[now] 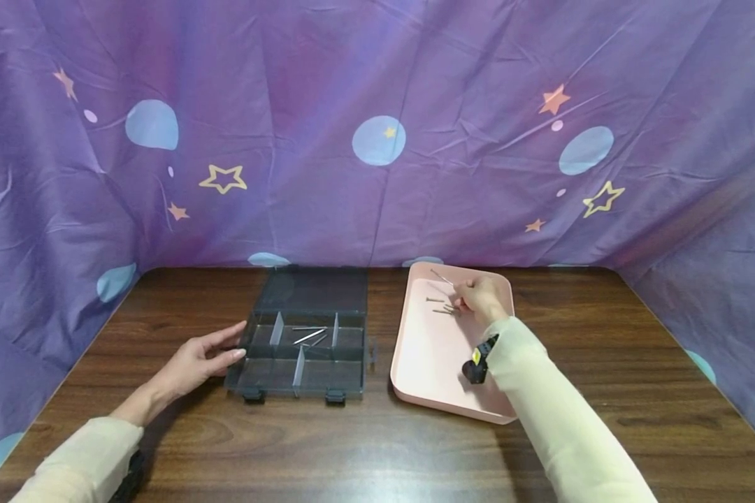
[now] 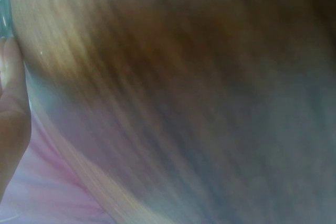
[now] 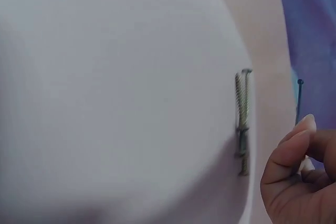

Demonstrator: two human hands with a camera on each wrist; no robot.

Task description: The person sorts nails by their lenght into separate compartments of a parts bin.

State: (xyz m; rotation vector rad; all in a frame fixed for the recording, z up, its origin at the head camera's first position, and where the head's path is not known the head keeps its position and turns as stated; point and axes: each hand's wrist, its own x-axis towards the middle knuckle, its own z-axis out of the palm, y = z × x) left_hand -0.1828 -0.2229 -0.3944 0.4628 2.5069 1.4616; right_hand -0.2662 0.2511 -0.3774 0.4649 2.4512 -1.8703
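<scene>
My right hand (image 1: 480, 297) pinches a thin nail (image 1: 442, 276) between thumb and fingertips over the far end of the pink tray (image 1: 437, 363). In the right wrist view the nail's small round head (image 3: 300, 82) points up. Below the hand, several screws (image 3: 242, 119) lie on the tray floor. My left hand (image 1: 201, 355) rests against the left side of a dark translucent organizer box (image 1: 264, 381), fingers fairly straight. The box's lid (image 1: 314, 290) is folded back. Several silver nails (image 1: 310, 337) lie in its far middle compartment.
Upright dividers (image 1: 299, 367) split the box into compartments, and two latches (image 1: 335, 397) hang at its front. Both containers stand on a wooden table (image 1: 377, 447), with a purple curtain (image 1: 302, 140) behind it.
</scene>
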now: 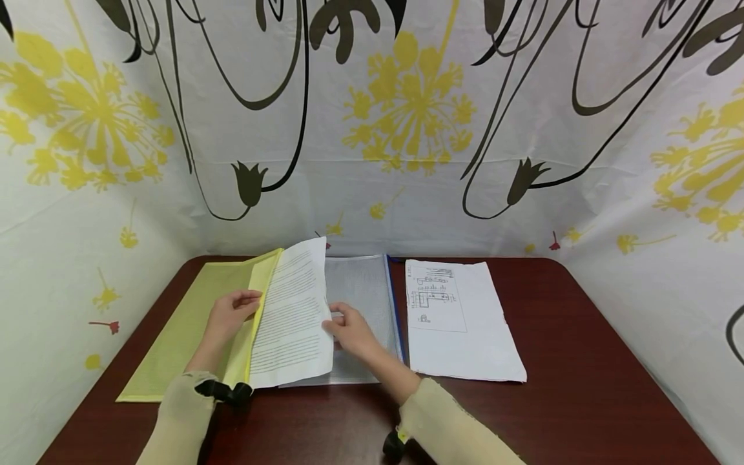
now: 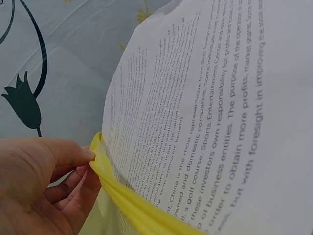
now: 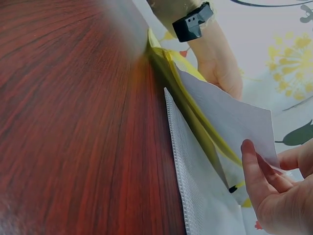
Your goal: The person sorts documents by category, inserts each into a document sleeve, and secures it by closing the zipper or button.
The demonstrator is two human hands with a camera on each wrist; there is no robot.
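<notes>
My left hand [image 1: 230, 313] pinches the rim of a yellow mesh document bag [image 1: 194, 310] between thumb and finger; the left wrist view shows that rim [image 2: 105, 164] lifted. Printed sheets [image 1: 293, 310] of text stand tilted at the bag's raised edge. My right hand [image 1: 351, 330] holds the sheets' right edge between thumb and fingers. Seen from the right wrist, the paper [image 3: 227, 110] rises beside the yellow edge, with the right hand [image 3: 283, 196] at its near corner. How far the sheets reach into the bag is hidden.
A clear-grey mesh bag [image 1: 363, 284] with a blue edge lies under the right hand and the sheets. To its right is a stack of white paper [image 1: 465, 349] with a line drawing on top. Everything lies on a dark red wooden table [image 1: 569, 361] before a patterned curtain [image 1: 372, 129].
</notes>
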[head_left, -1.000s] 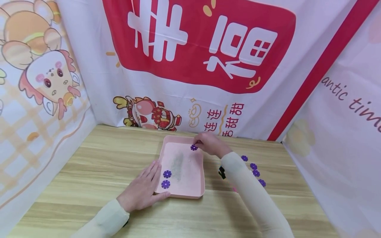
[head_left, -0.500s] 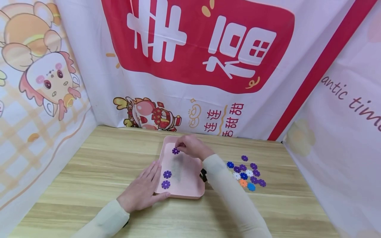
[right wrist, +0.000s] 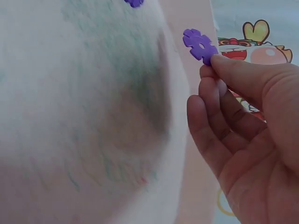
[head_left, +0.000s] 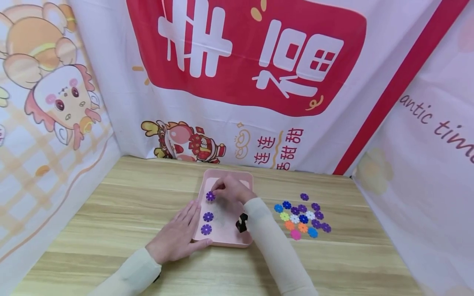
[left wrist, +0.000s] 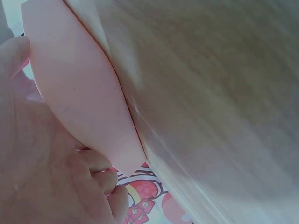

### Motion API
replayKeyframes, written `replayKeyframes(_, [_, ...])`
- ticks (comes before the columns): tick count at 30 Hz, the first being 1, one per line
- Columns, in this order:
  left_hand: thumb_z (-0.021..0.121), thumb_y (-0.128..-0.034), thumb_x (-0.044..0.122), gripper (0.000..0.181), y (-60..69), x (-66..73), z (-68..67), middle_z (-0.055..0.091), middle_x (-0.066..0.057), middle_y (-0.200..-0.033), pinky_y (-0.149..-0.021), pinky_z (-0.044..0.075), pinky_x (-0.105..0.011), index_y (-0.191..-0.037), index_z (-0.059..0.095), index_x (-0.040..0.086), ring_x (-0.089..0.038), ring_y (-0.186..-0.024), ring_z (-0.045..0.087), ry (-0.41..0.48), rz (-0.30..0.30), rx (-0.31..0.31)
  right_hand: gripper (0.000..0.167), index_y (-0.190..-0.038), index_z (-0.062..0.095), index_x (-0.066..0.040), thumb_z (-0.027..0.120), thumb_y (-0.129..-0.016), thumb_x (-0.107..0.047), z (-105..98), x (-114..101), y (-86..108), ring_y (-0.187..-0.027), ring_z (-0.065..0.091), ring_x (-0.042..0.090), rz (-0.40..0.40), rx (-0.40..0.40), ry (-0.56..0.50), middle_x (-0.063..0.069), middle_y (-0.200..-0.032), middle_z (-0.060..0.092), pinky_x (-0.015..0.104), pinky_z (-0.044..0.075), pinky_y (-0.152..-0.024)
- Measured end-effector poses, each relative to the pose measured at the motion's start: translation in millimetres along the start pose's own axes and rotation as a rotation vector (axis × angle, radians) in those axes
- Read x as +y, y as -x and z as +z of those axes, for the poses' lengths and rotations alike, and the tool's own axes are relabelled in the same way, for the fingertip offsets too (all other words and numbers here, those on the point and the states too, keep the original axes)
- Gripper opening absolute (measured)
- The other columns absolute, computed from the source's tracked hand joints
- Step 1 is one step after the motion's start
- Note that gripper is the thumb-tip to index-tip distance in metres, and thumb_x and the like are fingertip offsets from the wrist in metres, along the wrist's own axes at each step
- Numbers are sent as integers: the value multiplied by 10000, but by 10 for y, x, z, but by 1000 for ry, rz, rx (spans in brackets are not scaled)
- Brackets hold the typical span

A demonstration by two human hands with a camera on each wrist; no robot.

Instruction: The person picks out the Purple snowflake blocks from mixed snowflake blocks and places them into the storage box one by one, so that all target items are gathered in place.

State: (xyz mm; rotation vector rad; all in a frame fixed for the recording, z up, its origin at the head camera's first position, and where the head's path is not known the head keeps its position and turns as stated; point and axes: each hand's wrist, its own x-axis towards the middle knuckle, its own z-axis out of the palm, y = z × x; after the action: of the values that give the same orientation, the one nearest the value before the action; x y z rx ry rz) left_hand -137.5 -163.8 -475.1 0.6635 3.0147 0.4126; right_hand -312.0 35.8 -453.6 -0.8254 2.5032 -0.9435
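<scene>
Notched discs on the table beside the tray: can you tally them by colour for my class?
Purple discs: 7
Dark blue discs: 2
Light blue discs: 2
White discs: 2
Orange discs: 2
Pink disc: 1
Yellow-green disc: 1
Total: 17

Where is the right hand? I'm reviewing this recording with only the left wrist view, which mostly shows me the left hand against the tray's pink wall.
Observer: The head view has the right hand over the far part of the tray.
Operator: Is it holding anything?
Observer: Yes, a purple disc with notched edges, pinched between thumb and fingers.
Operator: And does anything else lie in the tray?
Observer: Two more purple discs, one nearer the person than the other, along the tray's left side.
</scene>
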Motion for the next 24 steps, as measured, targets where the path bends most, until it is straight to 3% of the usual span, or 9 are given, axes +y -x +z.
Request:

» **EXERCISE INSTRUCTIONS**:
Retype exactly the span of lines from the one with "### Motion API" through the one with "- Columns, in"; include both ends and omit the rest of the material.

» **RESULT FOR THIS EXERCISE**:
### Motion API
replayKeyframes, written `replayKeyframes(_, [_, ...])`
- ticks (comes before the columns): tick count at 30 Hz, the first being 1, one per line
- Columns, in this order:

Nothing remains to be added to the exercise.